Glen Falls Hospital 9th annual Cancer Survivor Celebration
Bob Davies
High Performance Training, Inc.
(949) 830-9192
FOR IMMEDIATE RELEASE
BOB DAVIES General Session Speaker: Glen Falls Hospital 9th Annual Cancer Survivors Celebration
Saratoga Springs, NY: “The 1.2% Factor-How one small change leads to large results.”
Saturday, June 02, 2018
I just presented to 150 cancer survivors and guests of the C.R. Wood Cancer Center, Glen Falls Hospital. What a receptive, terrific and appreciative group. A presenting problem that was shared by just about everyone in the room was how to get themselves to do the uncomfortable activities that were necessary for their health and wellbeing. It could be anything from getting up early and exercising to avoiding flour and sugar.
I gave the group 3 neuro-hacks. Three different ways to influence their brain activation and change what they paid attention to. This of course changes their actions.
All 3 interventions are designed to implement the 3 R’s, Reframe, Refocus and Redirect. Reframing involves changing the meaning that you give to the challenging event. When you reframe the meaning then you can Refocus your thinking. This means that you have created a new reference point or way of observing and interpreting what you are going through. You are then able to Redirect your behavior and actions.
The good news is that everyone can do this. We live in a quantum world where all possibilities are superimposed on each other in a wave state of energy until we select an observation and that collapses the wave state and becomes our reality and what we experience. To simplify, you and I are not victims to our circumstances and we can create our day.
The 3 neuro-hacks;
1. Don’t think-just do.
2. Stop and Flip.
3. Behavioral Contracting.
One: Don’t think-just do. This is brain activation. If you don’t think then there is nothing to stop you from taking the action that you intend to take. I don’t want to give up bread-is thinking. I’m tired-is thinking. You can stop that brain activation by stopping thinking. When you do that what you are left with is the guidance that is present with what you have planned to do.
This sounds like it is easy to do but it’s not the default way of being and requires a great deal of energy to implement. It’s not likely that you will be able to rely on this strategy long term.
Second: Stop and Flip. Our brain has five times as many neurons to perceive our threats and negatives than it does to perceive opportunities and the positive. We default to being negative. This strategy has three parts. First, notice that you are thinking negative and
inhibiting thoughts. Second, stop the thought, third, replace the negative thought with a positive compelling thought.
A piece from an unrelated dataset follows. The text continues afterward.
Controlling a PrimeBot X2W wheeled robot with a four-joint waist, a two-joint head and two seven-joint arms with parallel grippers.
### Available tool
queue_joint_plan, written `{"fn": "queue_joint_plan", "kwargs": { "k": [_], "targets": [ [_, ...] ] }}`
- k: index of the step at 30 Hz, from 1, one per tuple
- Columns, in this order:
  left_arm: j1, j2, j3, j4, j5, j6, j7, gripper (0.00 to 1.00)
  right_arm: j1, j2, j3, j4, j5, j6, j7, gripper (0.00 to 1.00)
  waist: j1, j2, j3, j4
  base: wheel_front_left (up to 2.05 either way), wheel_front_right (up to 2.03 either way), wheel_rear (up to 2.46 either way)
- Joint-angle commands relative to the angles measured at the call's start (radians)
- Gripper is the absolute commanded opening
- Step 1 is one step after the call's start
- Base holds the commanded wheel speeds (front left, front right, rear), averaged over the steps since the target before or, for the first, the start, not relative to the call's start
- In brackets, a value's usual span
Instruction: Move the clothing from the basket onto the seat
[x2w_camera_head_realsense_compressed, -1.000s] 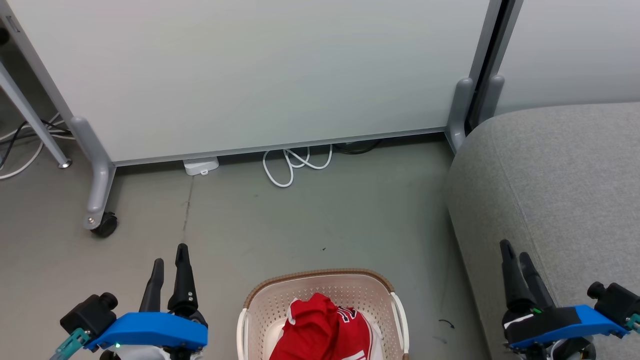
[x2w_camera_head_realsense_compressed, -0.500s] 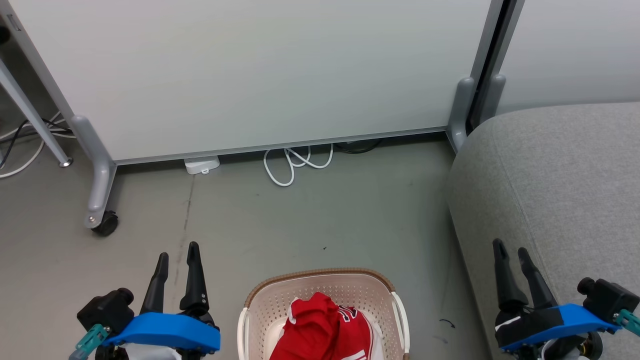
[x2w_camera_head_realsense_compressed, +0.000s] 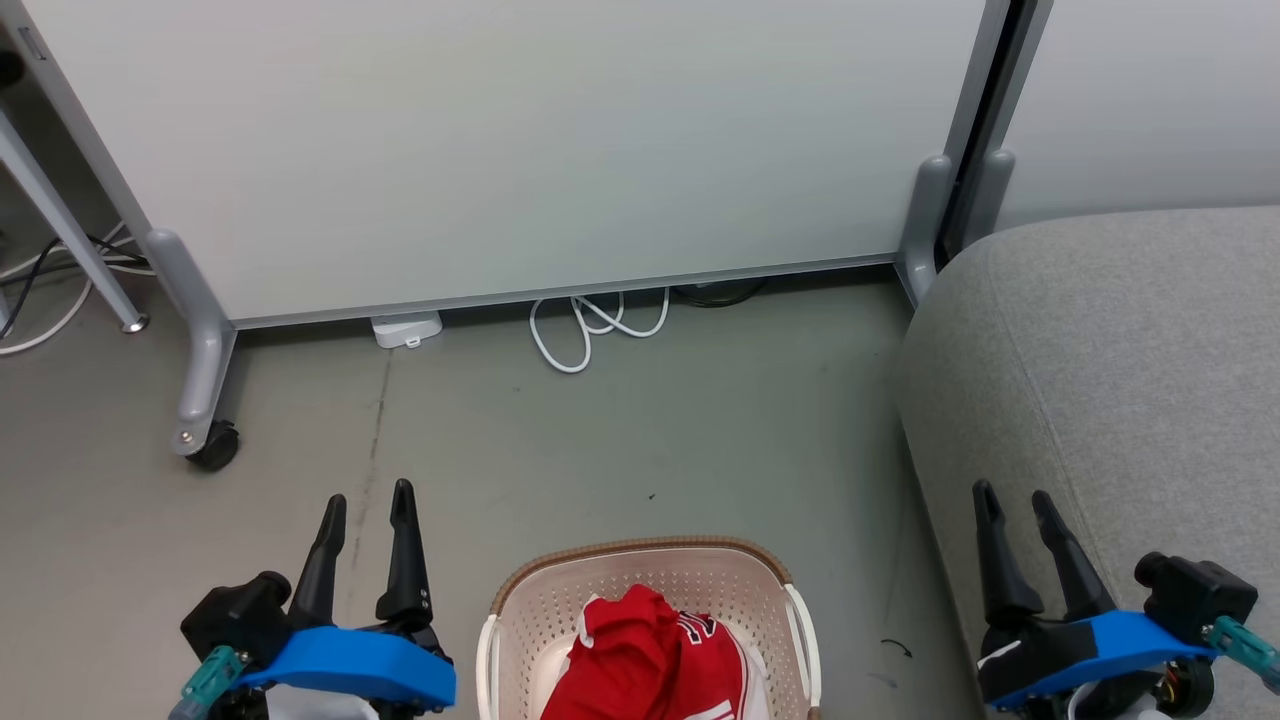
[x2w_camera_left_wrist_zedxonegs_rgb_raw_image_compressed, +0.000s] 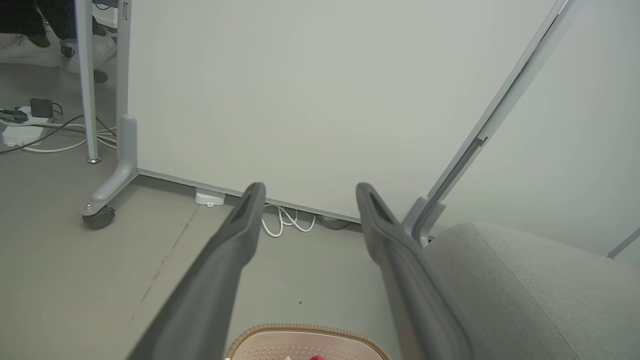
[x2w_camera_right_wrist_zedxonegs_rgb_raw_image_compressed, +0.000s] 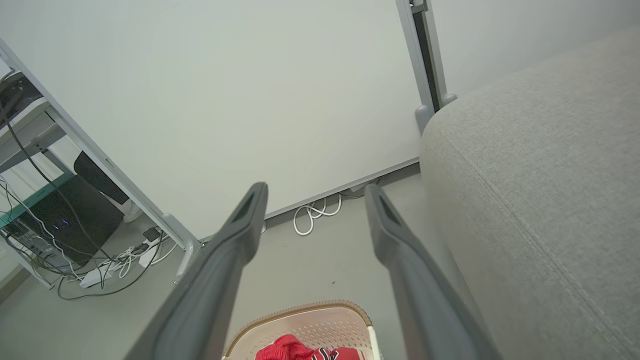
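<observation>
**Head view.** At bottom centre, oval basket (x2w_camera_head_realsense_compressed: 640, 552) of cream perforated plastic, with a brown woven-look rim and white handles on both sides. Near end cut off by the frame, so long axis hard to judge. Inside it, the clothing (x2w_camera_head_realsense_compressed: 640, 655): soft red fabric heaped in folds. Plain red piece uppermost and leftward, striped jersey with black-and-white numbering peeking out on the right. Crumpled, pointing no clear way.

To the right, the seat (x2w_camera_head_realsense_compressed: 1130, 380): grey woven upholstery, rounded edge, stitched seam across its top. Near the basket, with a strip of bare floor (x2w_camera_head_realsense_compressed: 640, 440) between them.

At lower left, left gripper (x2w_camera_head_realsense_compressed: 368, 495) over bare floor, dark tapered fingers spread, nothing between them. At lower right, right gripper (x2w_camera_head_realsense_compressed: 1011, 492) just beside the seat's rounded side, fingers likewise spread and empty.

Beyond, smooth pale partition panel (x2w_camera_head_realsense_compressed: 500, 150) on grey feet with a caster (x2w_camera_head_realsense_compressed: 212, 447), and a looped white cable (x2w_camera_head_realsense_compressed: 590, 330) at its base. Open floor between panel and basket.

**Left wrist view.** Two matte grey fingers wide apart, framing cable and panel base. Basket's woven rim at the bottom edge, a speck of red within. Seat's rounded corner at lower right.

**Right wrist view.** Fingers parted, empty. Basket's far end and red folds low between them. Seat close on the right, coarse weave and seam plain. Tangle of cords (x2w_camera_right_wrist_zedxonegs_rgb_raw_image_compressed: 115, 265) on the floor at left.
</observation>
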Motion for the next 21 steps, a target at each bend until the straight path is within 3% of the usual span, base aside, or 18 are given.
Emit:
{"fn": "queue_joint_plan", "kwargs": {
  "k": [1, 21],
  "targets": [
    [-0.016, 0.006, -0.004, -0.004, 0.021, -0.001, -0.008, 1.0, -0.02, -0.008, 0.002, -0.002, -0.024, 0.002, -0.007, 1.0, 0.0, 0.0, 0.0, 0.001, 0.0, 0.0, 0.0],
    [-0.018, 0.007, -0.023, 0.024, 0.129, 0.015, -0.05, 1.0, -0.024, -0.008, 0.007, 0.019, -0.188, 0.002, -0.05, 1.0, 0.0, 0.0, 0.001, 0.005, 0.0, 0.0, 0.0]
  ]
}}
For example, my intention is to get up early at 4:30 am and go to the gym and exercise. When the alarm rings my thinking starts. I notice that I’m thinking about how tired I am and about how hard exercise is. Stop! Flip. The flip is to consciously think of a thought that compels the action. I use this, “100% of the time when I start my day off with a workout I have a better day”.
The stop and flip neuro-hack is terrific except for one thing-you won’t use it. How do I know? Because the area of the brain that would have you do this, the pre-frontal cortex, right behind the eyebrows, requires too much energy. Our brains have evolved to conserve energy. This is too energy intensive. We can’t count on this for a long term strategy either.
Three: Behavioral Contracting. The compelling human instinct that is wired into all of us is to avoid the highest level of perceived pain. We can’t compete against five million years of evolution. We will recognize and avoid the highest level of our perceived pain. However, we can accept this and tap into it.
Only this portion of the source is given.